Trato de interactuar con la nueva «irrealidad» en la que me encuentro. Aquí la vida es limitadísima, se desarrollaba en una superficie de 6’7 pulgadas, y todo lo que veo existe en un sólo plano; intento moverme pero el movimiento es desconcertante, más que avanzar me expando: me muevo como una mancha de aceite en la superficie del agua. Trato de asirme a las cosas buscando estabilidad, pero se desvanecen y no se dejan atrapar, siempre estoy en mismo sitio. Mis manos carecen de fuerza alguna y mis dedos empiezan a achatarse hasta parecerse a los de una rana amazónica, estoy sufriendo una extraña metamorfosis y la sensación de estar convirtiéndome en una pegatina. Me deslizo por la superficie fría y colorida de una laguna, todo está como congelado. Bajo la superficie se mueve la otra realidad, llena de vida, imposible de atrapar con mis manos, a la que sólo puedo llegar con mis ojos… Un momento, veo la cruz verde fluorescente de una farmacia… Trato de alcanzarla arrastrándome, pero mis manos no me ayudan, más que dormidas están muertas. Súbitamente oigo un estruendoso golpe y veo esa superficie resquebrajarse, toda mi visión se ha hecho añicos y empiezo a caer vertiginosamente en un vacío, la ventana se ha convertido en un sumidero voraz por el que me precipito a gran velocidad hacia algún abismo desconocido. Abruptamente toco fondo y me detengo. Abro los ojos y veo la pantalla de mi móvil en el suelo hecha añicos. Inservible. 

He vuelto a la realidad abandonada. Estoy en una calle. Instintivamente agarro a alguien que pasaba junto a mí por el brazo y le pregunto: 

¿Oiga, por favor, habrá alguna farmacia abierta por aquí cerca?

-Ehhhh, déjeme pensar… sí, hay una abierta 24 horas. Siga recto y a unos 50 metros gire a la… Mire, mejor acompáñeme y le indico, voy en esa dirección y total, me pilla de paso… -Nos encaminamos hacia ella- Es ahí, a la vuelta de esa esquina, junto a la cafetería que tiene los mejores pinchos de tortilla de todo Madrid.

Al llegar a la esquina le he tendido la mano, nos las hemos apretado y le he dado las gracias. Era una mano recia, trabajada. Me he dirigido a la farmacia. Me he parado inesperadamente delante la cafetería referida y me he dicho:

-¿Y si me tomo un maldito pincho de tortilla?

Mientras me lo tomaba con un café con leche, pensaba en el tipo que he agarrado por el brazo y en la pantalla del móvil con la imagen de Google Maps hecha añicos. El pan de la tortilla estaba crujiente. Sentí el tenedor frío hundirse en la superficie inconsistente del pincho. Lo cortarba en pedazos que pinchaba con facilidad y me llevaba a la boca. La taza del café estaba caliente y mis dedos han apreciado la consistencia vigorosa de la loza. A continuación he podido percibir la sequedad de la servilleta que he cogido para limpiarme los labios grasientos… Mientras terminaba he echado un vistazo a las noticias hojeando el sobeteado periódico que unos y otros han ido dejando en la barra.
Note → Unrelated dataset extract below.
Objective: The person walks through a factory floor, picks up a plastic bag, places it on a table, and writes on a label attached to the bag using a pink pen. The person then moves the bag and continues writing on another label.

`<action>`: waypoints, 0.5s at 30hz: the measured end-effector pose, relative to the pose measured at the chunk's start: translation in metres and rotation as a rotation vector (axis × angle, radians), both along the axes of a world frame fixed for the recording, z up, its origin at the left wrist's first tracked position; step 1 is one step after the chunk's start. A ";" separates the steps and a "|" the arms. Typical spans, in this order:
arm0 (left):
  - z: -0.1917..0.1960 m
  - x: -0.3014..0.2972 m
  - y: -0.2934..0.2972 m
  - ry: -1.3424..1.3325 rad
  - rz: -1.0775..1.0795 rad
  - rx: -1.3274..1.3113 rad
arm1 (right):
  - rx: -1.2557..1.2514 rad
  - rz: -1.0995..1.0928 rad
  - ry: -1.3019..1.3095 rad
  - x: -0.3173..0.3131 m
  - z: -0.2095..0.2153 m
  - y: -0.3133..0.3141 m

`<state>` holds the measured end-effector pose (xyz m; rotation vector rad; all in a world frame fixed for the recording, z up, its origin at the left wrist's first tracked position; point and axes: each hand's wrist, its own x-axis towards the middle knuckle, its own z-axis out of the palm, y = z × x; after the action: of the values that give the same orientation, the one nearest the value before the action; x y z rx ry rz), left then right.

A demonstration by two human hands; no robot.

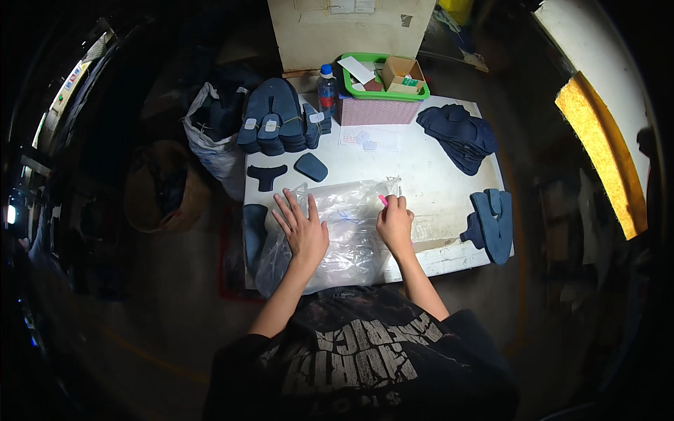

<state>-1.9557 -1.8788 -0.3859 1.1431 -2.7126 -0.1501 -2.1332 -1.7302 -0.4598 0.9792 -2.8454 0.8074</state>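
Observation:
A clear plastic bag (351,242) lies spread over the near part of the white table, with blue handwriting on it. My left hand (303,228) rests on its left side, fingers spread flat. Near the right edge of the bag, my right hand (396,224) is closed around a slim pen with a pink end (383,201); the lower part of the pen is hidden by the fingers. Just beyond the bag lie a dark T-shaped piece (267,177) and a rounded dark pad (311,168).
Stacks of dark cut pieces (272,116) stand at the back left, more pieces (460,137) at the back right and right edge (497,224). A bottle (327,90) stands beside a pink basket (375,112) under a green tray (386,94). A white sack (217,158) leans at the left.

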 end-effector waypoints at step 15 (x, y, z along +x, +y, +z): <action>-0.120 -0.052 -0.058 -0.272 -0.462 0.293 | 0.332 0.237 -0.503 -0.069 -0.037 -0.036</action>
<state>-2.0075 -1.9370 -0.5058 0.6059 -3.2422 -0.5059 -2.2022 -1.7660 -0.4963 1.3398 -3.4231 0.6887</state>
Depronto, un viejo que jugaba al dominó, con otros tres o cuatro, ha golpeado la superficie de mármol de la mesa con una ficha diciendo:

-¡Vamos Antoñito, espabila que me toca!

He metido la mano en el bolsillo del pantalón, he sacado las monedas de mayor tamaño, he pagado y me he pirado.

Empujando el enorme tirador cromado de la puerta he salido. Algo me ha llevado a poner la palma de una de mis manos mirando al cielo; entonces he notado la humedad de unas cuantas gotas de lluvia.  Con los ojos puestos en ese mismo cielo, no me ha quedado otra que decir:

-Realmente lo que me toca ahora es sentir.